According to art. 8 of Law no. 604/1966, in case of unlawful dismissal, the employee may be reinstatement or receive compensations from 2,5 to 6 months of pay. Note that in case of dismissal null and void art. 18 par. 1 of Statute of workers will apply.
Employees hired after March 7 2015 falls under Legislative Decree n. 23/2015 (so called “employment contract with growing protections”).
In case of termination declared null and void (according to art. 2 Legislative Decree n. 23/2015) the dismissed worker can be reinstated. Sanction typically entail also the payment of financial compensations equal to the salary that the employee would have earned from the date of termination to the date of reinstatement, with a minimum payment of five months’ salary.
In case of employers with more than 15 employees, the aforementioned decree provides:
- In case of dismissal for just cause or subjective justified reason where the charges are not existent: reinstatement of the employee (or 15 months of pay) plus payment of financial compensations equal to the salary that the employee would have earned from the date of termination to the date of reinstatement, with a maximum payment of 12 months of pay.
- In case of dismissal for just cause or justified objective/subjective reason held unfounded: payment of financial compensations from 6 to 36 months of pay
- In case of formal defects in the dismissal: payment of financial compensations from 2 to 12 months of pay.
Employees hired after March 7 2015 by a small employer benefit only of basic protection against unlawful dismissal when employer has a small number of workers. In case of unlawful dismissal for just cause or justified subjective/objective motive employee has the right to compensation for a maximum of 6 months of pay. In case of formal defects in the dismissal maximum compensation is 6 months of pay.
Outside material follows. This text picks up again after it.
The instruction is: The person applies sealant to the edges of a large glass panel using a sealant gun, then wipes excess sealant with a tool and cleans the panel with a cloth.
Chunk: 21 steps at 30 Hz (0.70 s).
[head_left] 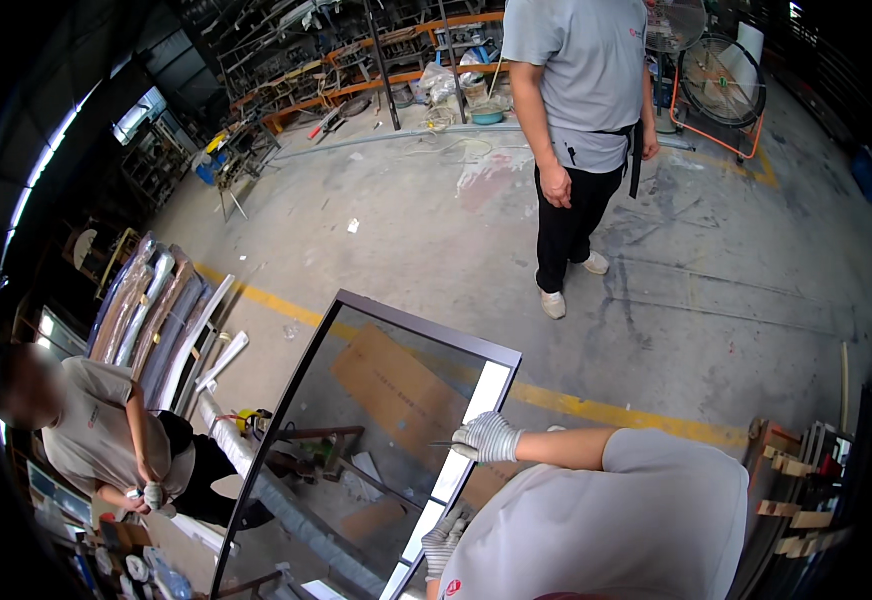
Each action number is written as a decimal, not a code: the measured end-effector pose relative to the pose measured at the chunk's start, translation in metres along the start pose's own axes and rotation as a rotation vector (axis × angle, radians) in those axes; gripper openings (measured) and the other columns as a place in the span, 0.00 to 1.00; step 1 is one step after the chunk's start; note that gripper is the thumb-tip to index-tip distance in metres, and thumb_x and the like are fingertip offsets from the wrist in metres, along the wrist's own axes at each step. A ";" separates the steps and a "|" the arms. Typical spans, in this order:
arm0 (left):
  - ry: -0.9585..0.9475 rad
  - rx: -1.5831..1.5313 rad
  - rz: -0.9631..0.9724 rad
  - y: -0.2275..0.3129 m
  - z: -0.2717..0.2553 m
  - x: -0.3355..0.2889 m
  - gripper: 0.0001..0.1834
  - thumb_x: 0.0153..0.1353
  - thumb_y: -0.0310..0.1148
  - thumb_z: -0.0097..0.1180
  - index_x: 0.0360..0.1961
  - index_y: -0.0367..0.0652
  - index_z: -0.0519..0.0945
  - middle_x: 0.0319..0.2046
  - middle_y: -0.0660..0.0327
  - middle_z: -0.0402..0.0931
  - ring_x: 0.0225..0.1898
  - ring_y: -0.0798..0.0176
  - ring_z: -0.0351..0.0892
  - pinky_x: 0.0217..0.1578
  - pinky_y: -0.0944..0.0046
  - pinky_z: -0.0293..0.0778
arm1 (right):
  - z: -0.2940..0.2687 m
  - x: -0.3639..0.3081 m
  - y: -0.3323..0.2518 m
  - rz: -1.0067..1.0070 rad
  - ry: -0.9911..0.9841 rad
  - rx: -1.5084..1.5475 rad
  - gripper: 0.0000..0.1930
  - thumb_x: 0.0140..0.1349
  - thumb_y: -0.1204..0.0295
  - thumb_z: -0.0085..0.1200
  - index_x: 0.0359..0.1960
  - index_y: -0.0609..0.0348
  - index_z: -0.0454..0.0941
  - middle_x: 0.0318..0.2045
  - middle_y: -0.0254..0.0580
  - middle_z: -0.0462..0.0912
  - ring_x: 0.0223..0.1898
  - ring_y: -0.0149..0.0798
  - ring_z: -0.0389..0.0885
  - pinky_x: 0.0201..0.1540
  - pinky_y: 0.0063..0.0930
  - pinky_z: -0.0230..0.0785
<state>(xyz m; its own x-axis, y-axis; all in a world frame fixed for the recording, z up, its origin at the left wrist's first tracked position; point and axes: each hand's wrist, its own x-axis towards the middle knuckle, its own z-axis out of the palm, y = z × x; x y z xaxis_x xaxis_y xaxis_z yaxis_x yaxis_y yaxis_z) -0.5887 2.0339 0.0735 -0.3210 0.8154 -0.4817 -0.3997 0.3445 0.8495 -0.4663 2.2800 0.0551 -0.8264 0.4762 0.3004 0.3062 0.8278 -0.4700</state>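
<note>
The framed glass panel (411,325) lies in front of the person, with its long side slanting, and serves here as the landmark. Along its right side runs a white strip (486,392). The right hand (491,438), in a striped glove, is at this strip; its grip is pinching a thin dark tool (440,443), whose pointed end reaches over the glass. The left hand (443,540), gloved also, is at the same side of the panel, nearer to the body; its fingers are partly hidden, so one cannot tell whether its grip is spread or pressed together. Through the glass, brown cardboard (386,385) is visible. Left of the panel, a co-worker (106,415) brings both hands together; beyond its far edge, another person (586,110) stands.
</note>
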 end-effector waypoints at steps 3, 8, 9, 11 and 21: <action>0.090 0.172 0.041 0.000 0.000 -0.006 0.15 0.58 0.19 0.52 0.48 0.34 0.77 0.30 0.61 0.76 0.27 0.71 0.73 0.28 0.71 0.71 | -0.002 0.000 -0.001 0.025 -0.020 -0.006 0.13 0.57 0.57 0.48 0.23 0.51 0.74 0.17 0.41 0.76 0.21 0.46 0.77 0.26 0.43 0.68; 0.198 0.197 0.102 -0.002 0.001 -0.017 0.14 0.59 0.22 0.54 0.47 0.32 0.77 0.31 0.60 0.78 0.29 0.70 0.75 0.30 0.70 0.74 | -0.001 -0.001 -0.001 0.032 -0.005 -0.005 0.14 0.58 0.56 0.48 0.24 0.51 0.74 0.16 0.42 0.75 0.20 0.47 0.76 0.26 0.42 0.68; 0.204 0.223 0.121 -0.002 -0.001 -0.018 0.13 0.59 0.23 0.54 0.46 0.32 0.78 0.30 0.60 0.78 0.28 0.70 0.75 0.30 0.70 0.74 | -0.003 0.000 -0.003 0.042 -0.022 0.001 0.14 0.58 0.56 0.47 0.24 0.51 0.74 0.16 0.42 0.75 0.20 0.46 0.76 0.26 0.42 0.68; 0.213 0.246 0.140 -0.003 0.001 -0.019 0.13 0.59 0.24 0.54 0.45 0.32 0.78 0.29 0.60 0.78 0.28 0.70 0.75 0.30 0.71 0.74 | -0.002 -0.002 0.000 0.031 -0.039 -0.019 0.14 0.59 0.56 0.46 0.24 0.51 0.74 0.17 0.42 0.76 0.20 0.46 0.76 0.26 0.42 0.68; 0.205 0.441 0.338 0.014 0.033 -0.028 0.12 0.59 0.21 0.52 0.44 0.37 0.79 0.23 0.63 0.75 0.22 0.71 0.70 0.25 0.71 0.68 | -0.004 0.000 -0.003 0.055 -0.105 -0.007 0.16 0.61 0.55 0.44 0.28 0.52 0.76 0.21 0.42 0.79 0.23 0.45 0.79 0.30 0.41 0.70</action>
<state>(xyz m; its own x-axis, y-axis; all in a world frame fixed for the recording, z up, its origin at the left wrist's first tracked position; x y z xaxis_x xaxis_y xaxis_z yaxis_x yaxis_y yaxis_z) -0.5568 2.0312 0.1057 -0.5449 0.8224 -0.1635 0.1338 0.2778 0.9513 -0.4647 2.2790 0.0598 -0.8529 0.4878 0.1859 0.3556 0.8036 -0.4773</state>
Special Tax Provisions And Severance Payments
Incentives paid to the employee for dismissal are subject to special tax treatment. The incentive is subject to separate taxation: this means that it is not subject to social security contributions and the tax rate applied is more advantageous.
Allowances Payable To Employees After Termination
Upon termination of employment, the employer must pay the notice if due plus severance pay and outstanding holidays or leave.
As mentioned above, the notice period is set by the collective agreement applied.
Severance pay is ruled by Article 2120 of the Italian Civil Code and is a sum paid on termination of employment. Its amount is equal to the sum of the salary received each year divided by 13.5. National collective bargaining agreements may provide different rules.
Time Limits For Claims Following Termination
The dismissal must be challenged within 60 days (from the receipt of the letter) and in the following 180 days, the lawsuit must be filed before a labour court.
Moreover, after termination of the relationship, the employee may file other claims within the limitation period. For example, there is a five-year limitation period for wage claims. For higher classification, the limitation period is 10 years.
If the company has less than 15 employees, the limitation period starts from the date of termination. If the company has more than 15 employees, the limitation period starts during the relationship.